# YOUR GOAL
Exactly the lines below starting at the line with "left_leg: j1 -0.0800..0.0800" and ending at the line with "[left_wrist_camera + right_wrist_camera" are wanted, with both ends included. Leave out the pictures and add no other lines.

Items listed in a dataset
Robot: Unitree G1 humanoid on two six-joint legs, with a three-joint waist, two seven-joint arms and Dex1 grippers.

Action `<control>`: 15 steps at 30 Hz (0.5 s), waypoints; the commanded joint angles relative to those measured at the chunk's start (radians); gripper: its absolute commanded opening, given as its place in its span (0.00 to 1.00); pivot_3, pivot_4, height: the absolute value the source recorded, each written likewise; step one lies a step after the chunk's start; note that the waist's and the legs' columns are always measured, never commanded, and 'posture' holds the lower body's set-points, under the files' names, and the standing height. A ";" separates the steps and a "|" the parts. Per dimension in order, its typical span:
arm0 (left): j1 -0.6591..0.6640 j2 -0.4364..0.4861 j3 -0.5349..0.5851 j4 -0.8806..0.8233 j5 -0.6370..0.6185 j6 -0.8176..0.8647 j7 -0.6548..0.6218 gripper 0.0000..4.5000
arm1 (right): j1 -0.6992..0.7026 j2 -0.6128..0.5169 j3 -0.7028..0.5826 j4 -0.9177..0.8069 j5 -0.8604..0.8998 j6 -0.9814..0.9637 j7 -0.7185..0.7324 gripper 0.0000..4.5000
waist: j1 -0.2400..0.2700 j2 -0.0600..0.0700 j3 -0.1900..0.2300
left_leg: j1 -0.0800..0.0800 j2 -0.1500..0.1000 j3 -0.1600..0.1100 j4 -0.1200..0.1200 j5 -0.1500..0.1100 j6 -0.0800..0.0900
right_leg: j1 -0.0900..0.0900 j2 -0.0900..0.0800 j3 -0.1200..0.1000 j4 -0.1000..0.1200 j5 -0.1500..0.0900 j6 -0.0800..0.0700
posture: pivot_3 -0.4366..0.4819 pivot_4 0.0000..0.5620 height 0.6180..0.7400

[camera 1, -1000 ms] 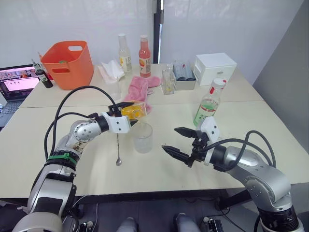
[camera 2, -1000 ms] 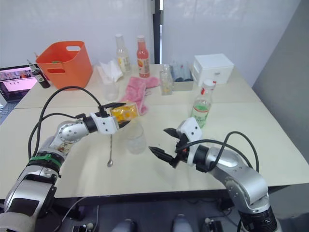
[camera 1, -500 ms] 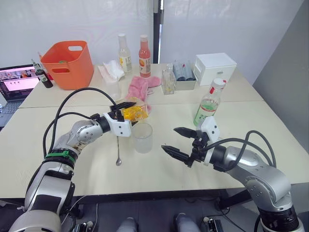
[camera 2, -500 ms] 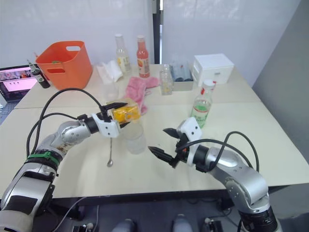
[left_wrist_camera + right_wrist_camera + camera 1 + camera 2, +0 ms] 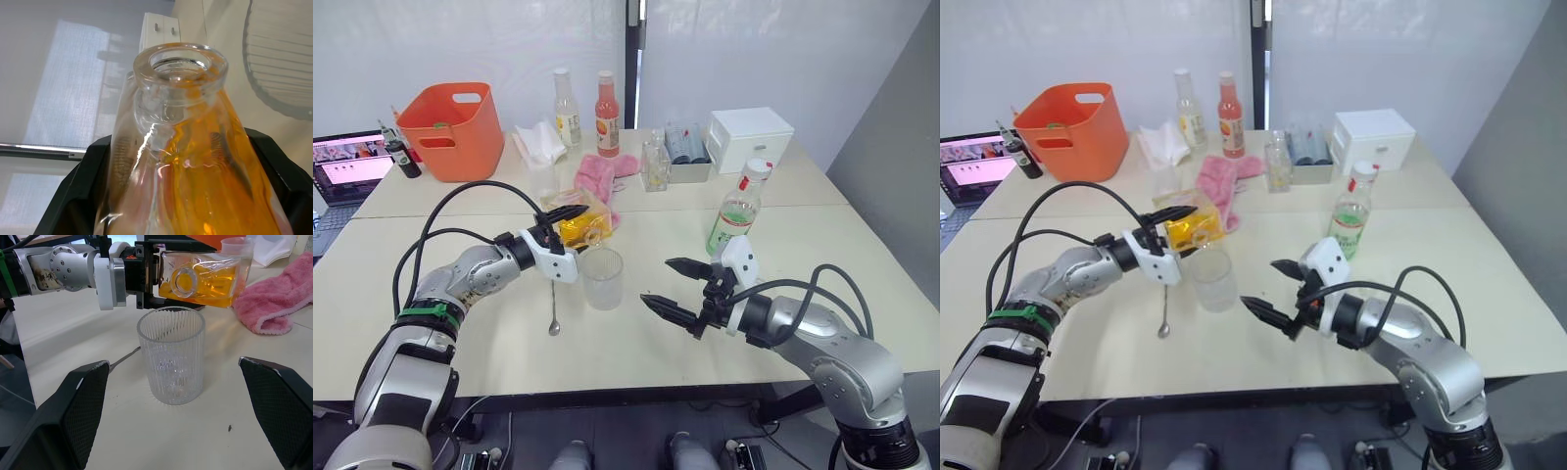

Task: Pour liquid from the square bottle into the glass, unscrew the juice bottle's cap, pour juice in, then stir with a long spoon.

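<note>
The left gripper (image 5: 570, 230) clamps the square bottle (image 5: 579, 226) of orange liquid between its two black fingers, one on each flat side. The bottle lies nearly on its side, its long axis close to level, with the open mouth (image 5: 184, 281) pointing toward the robot's right and sitting just above and behind the rim of the glass (image 5: 603, 278). The orange liquid pools along the lower side of the bottle. In the right wrist view nothing shows inside the glass, which stands upright on the cream table (image 5: 636, 348) between the two grippers.

The long spoon (image 5: 552, 304) lies flat on the table just left of the glass, its stem running roughly toward and away from the robot, bowl at the near end.

The right gripper (image 5: 677, 288) hovers low over the table to the right of the glass, its fingers spread wide and holding nothing, tips aimed at the glass.

The juice bottle (image 5: 738, 210) stands upright behind the right gripper, with the cap (image 5: 758, 168) on its top.

At the back of the table are an orange bucket (image 5: 452, 129), a pink cloth (image 5: 596, 178), a pale yellow bottle (image 5: 566, 109), an orange-red bottle (image 5: 606, 115) and a white box (image 5: 750, 138).
</note>
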 commanded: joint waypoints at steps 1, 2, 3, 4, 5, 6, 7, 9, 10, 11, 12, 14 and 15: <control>-0.061 0.023 0.024 -0.056 0.004 -0.019 0.092 0.63 | -0.005 -0.007 -0.011 -0.043 0.026 0.011 0.000 1.00 | 0.000 0.000 0.000 | 0.000 0.000 0.000 0.000 0.000 0.000 | 0.000 0.000 0.000 0.000 0.000 0.000 | 0.48 0.27 0.99; -0.062 0.025 0.021 -0.059 0.015 -0.019 0.103 0.63 | -0.005 -0.007 -0.012 -0.043 0.027 0.012 0.000 1.00 | 0.000 0.000 0.000 | 0.000 0.000 0.000 0.000 0.000 0.000 | 0.000 0.000 0.000 0.000 0.000 0.000 | 0.48 0.27 0.99; -0.062 0.027 0.018 -0.061 0.023 -0.017 0.115 0.63 | -0.006 -0.006 -0.012 -0.044 0.027 0.013 0.000 1.00 | 0.000 0.000 0.000 | 0.000 0.000 0.000 0.000 0.000 0.000 | 0.000 0.000 0.000 0.000 0.000 0.000 | 0.48 0.27 0.99; -0.062 0.029 0.017 -0.062 0.029 -0.018 0.128 0.63 | -0.006 -0.005 -0.013 -0.044 0.028 0.015 0.000 1.00 | 0.000 0.000 0.000 | 0.000 0.000 0.000 0.000 0.000 0.000 | 0.000 0.000 0.000 0.000 0.000 0.000 | 0.48 0.27 0.99; -0.062 0.030 0.016 -0.066 0.037 -0.015 0.142 0.63 | -0.005 -0.004 -0.015 -0.046 0.028 0.017 0.000 1.00 | 0.000 0.000 0.000 | 0.000 0.000 0.000 0.000 0.000 0.000 | 0.000 0.000 0.000 0.000 0.000 0.000 | 0.48 0.27 0.99; -0.062 0.032 0.015 -0.070 0.047 -0.013 0.159 0.63 | -0.005 -0.003 -0.017 -0.047 0.030 0.019 0.000 1.00 | 0.000 0.000 0.000 | 0.000 0.000 0.000 0.000 0.000 0.000 | 0.000 0.000 0.000 0.000 0.000 0.000 | 0.48 0.27 0.99; -0.064 0.033 0.014 -0.071 0.054 -0.012 0.169 0.63 | -0.004 -0.003 -0.018 -0.048 0.030 0.021 0.000 1.00 | 0.000 0.000 0.000 | 0.000 0.000 0.000 0.000 0.000 0.000 | 0.000 0.000 0.000 0.000 0.000 0.000 | 0.48 0.27 0.99; -0.066 0.037 0.010 -0.076 0.073 -0.011 0.193 0.63 | -0.004 -0.003 -0.019 -0.049 0.032 0.022 0.001 1.00 | 0.000 0.000 0.000 | 0.000 0.000 0.000 0.000 0.000 0.000 | 0.000 0.000 0.000 0.000 0.000 0.000 | 0.48 0.27 0.99; -0.067 0.038 0.008 -0.076 0.079 -0.010 0.202 0.63 | -0.004 -0.002 -0.020 -0.049 0.032 0.022 0.001 1.00 | 0.000 0.000 0.000 | 0.000 0.000 0.000 0.000 0.000 0.000 | 0.000 0.000 0.000 0.000 0.000 0.000 | 0.48 0.27 0.99; -0.068 0.040 0.006 -0.080 0.089 -0.009 0.215 0.63 | -0.004 -0.002 -0.020 -0.048 0.033 0.023 0.002 1.00 | 0.000 0.000 0.000 | 0.000 0.000 0.000 0.000 0.000 0.000 | 0.000 0.000 0.000 0.000 0.000 0.000 | 0.48 0.27 0.99; -0.069 0.041 0.004 -0.082 0.096 -0.008 0.225 0.63 | -0.005 -0.001 -0.020 -0.048 0.034 0.023 0.002 1.00 | 0.000 0.000 0.000 | 0.000 0.000 0.000 0.000 0.000 0.000 | 0.000 0.000 0.000 0.000 0.000 0.000 | 0.48 0.27 0.99; -0.072 0.045 -0.001 -0.087 0.111 -0.006 0.248 0.63 | -0.007 0.000 -0.020 -0.048 0.034 0.024 0.002 1.00 | 0.000 0.000 0.000 | 0.000 0.000 0.000 0.000 0.000 0.000 | 0.000 0.000 0.000 0.000 0.000 0.000 | 0.48 0.27 0.99; -0.074 0.047 -0.004 -0.089 0.117 -0.005 0.258 0.63 | -0.007 0.000 -0.020 -0.048 0.034 0.023 0.002 1.00 | 0.001 0.000 0.000 | 0.000 0.000 0.000 0.000 0.000 0.000 | 0.000 0.000 0.000 0.000 0.000 0.000 | 0.48 0.27 0.99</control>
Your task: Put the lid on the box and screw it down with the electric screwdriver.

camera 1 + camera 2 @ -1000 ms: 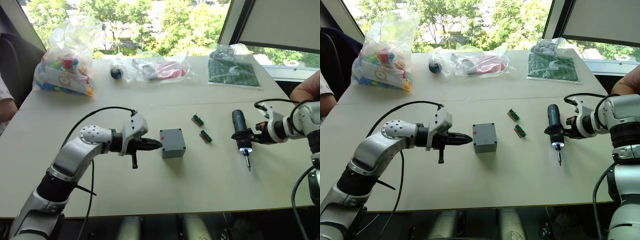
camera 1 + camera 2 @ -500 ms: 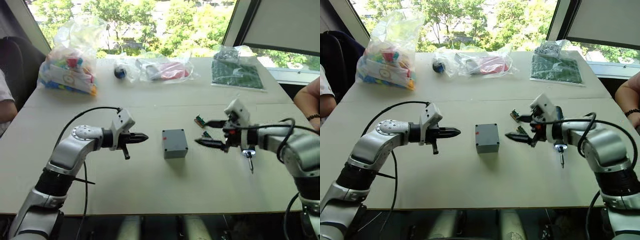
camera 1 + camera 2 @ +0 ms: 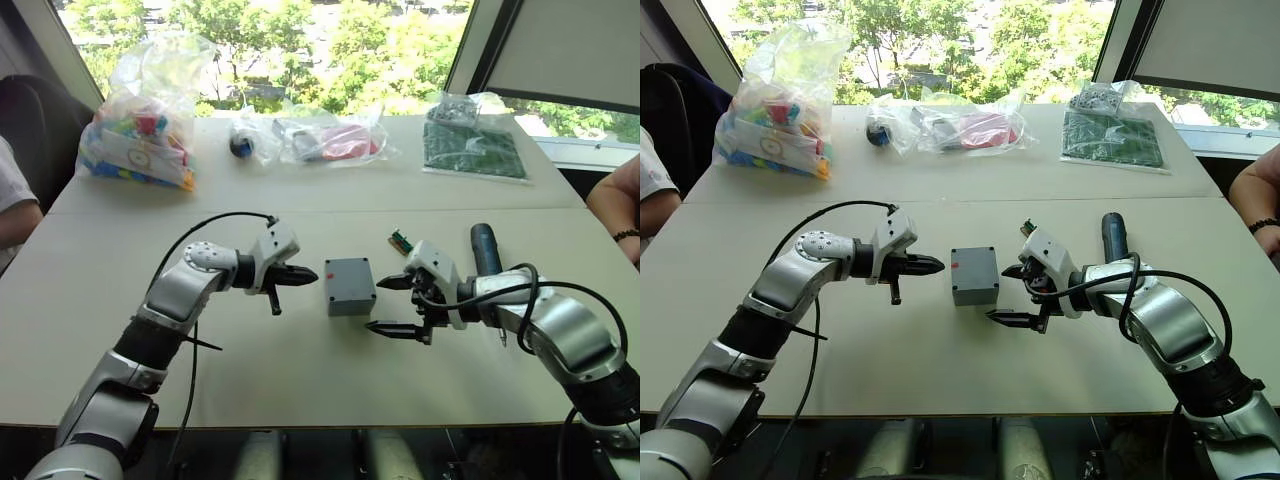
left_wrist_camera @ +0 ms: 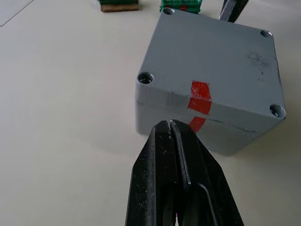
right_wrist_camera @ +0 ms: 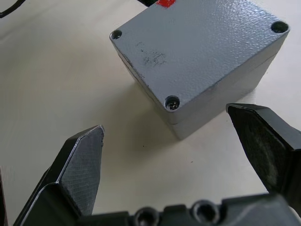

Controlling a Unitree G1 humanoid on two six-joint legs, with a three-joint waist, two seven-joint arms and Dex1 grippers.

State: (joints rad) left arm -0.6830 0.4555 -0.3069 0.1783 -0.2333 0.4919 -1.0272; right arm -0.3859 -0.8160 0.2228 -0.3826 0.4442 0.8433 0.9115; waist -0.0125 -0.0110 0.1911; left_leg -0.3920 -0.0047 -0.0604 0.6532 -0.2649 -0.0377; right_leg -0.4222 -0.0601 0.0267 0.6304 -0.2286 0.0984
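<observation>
The grey box point(image 3: 348, 292) stands mid-table with the lid point(image 4: 216, 61) seated on top, a red mark crossing both on the side facing my left gripper. My left gripper point(image 3: 310, 277) is shut and empty, its tip just short of that side point(image 4: 225, 139). On the opposite side my right gripper point(image 3: 388, 305) is open, one finger near the box's corner and the other point(image 5: 82, 160) lower on the table, with nothing held. The electric screwdriver point(image 3: 485, 250) lies on the table behind my right forearm.
A small green terminal block point(image 3: 399, 240) lies just behind the right gripper. Along the back are a bag of coloured parts point(image 3: 135, 130), a clear bag with red items point(image 3: 330, 140) and a green board point(image 3: 475, 145). A person's arm point(image 3: 615, 200) shows at the right edge.
My right gripper let go of the electric screwdriver, which now lies on the table, moved left to the box and opened wide. My left gripper pulled back, then returned close to the box.
</observation>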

# PROBLEM SOLUTION
left_leg: j1 -0.0800..0.0800 j2 -0.1500..0.1000 j3 -0.1600..0.1100 j4 -0.1200..0.1200 j5 -0.1500..0.1100 j6 -0.0800..0.0900
right_leg: j1 -0.0900..0.0900 j2 -0.0900..0.0800 j3 -0.1200..0.1000 j4 -0.1000..0.1200 j5 -0.1500..0.0900 j6 -0.0800..0.0700
posture: pivot_3 -0.4366..0.4819 pivot_4 0.0000..0.5620 height 0.6180..0.7400

[camera 1, -1000 ms] 
[camera 2, -1000 ms] 
[camera 1, -500 ms] 
[camera 2, -500 ms] 
[left_wrist_camera + right_wrist_camera + camera 1 + camera 2, +0 ms] 

Nothing more is needed to finish the exercise.